Ein Zittern fuhr durch meinen Körper. Alex zu erzählen, was passiert war, wühlte mich mehr auf, als ich angenommen hatte. Ein Schluchzen entwich mir und ich schnappte nach Luft. Alex zog mich an sich und schloss mich in die Arme. Ich umklammerte ihn fest, während ich gegen die Tränen ankämpfte, die sich langsam in meinen Augen sammelten. Mein Körper bebte. Alex flüsterte beruhigend:

„Es ist alles gut. Es ist vorbei", dann drückte er mir einen Kuss auf den Scheitel.

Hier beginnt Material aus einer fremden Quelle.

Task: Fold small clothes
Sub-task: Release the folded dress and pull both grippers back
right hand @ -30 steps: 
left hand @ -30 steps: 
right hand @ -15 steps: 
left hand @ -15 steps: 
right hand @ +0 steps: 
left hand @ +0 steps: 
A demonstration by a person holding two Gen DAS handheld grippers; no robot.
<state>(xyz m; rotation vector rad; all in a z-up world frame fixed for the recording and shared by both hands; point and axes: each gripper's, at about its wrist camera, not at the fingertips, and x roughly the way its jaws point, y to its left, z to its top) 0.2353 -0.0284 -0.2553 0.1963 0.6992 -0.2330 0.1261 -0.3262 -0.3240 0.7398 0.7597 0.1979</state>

Seine Worte machten mich ruhiger. Er hatte Recht. Es ist vorbei. Kyle ist weg und ich war nicht alleine zu Hause, sondern im Park und lag in Alexanders Armen. Die Angst verflog allmählich und ich fühlte mich sicher und geborgen. Alex hielt mich weiter im Arm, bis ich mich vollkommen beruhigt hatte. Verstohlen wischte ich mir eine Träne aus dem Augenwinkel, ehe ich mich aus seiner Umarmung befreite. Alex sah noch immer besorgt aus.

„Es geht schon wieder", murmelte ich und lächelte ihn an.

Alex schüttelte den Kopf.

„Du solltest zur Polizei gehen. Zeig ihn an."

„Nein. Es ist ja nichts passiert. Außerdem ...", ich ließ den Rest des Satzes in der Luft hängen.

„Außerdem liebst du ihn noch, richtig?", beendete er.

Ich nickte schuldbewusst.

„Ich weiß selbst, dass das idiotisch ist, aber ... auch wenn es für ihn nur ein Spiel war, für mich war es echt. Und sosehr ich ihn gerne hassen würde, ich kann es einfach nicht", versuchte ich mich zu erklären.

Alex nickte mitfühlend. Dann hielt er inne, sah mich nachdenklich an und fragte:

„Moment, was soll das heißen: Für ihn war es nur ein Spiel?"

Ich seufzte. Verdammt! Wieso konnte ich nicht einfach meine Klappe halten? Ich wollte ihm doch nicht alles erzählen. Ich kannte ihn kaum. Aber genau das war der Punkt. Ich kannte ihn nicht. Ihm konnte ich die ganze Wahrheit sagen, ohne fürchten zu müssen, dass er loszog um irgendetwas Dummes zu machen.

„Er hat mich benutzt, um sich an meinem Vater zu rächen. Er war der Meinung, dass wenn er mir wehtut, er meinem Vater wehtun würde. Das hätte auch funktioniert, wenn der momentan nicht die halbe Zeit betrunken wäre und die andere bei meiner Mutter im Krankenhaus."

Verwirrt sah Alex mich an.

„Okay, jetzt versteh ich gar nichts mehr."

Ich seufzte erneut, deutete auf eine Parkbank und fing an ihm die ganze verworrene Geschichte zu erzählen, während wir dasaßen und die Sonne langsam über den Horizont zog.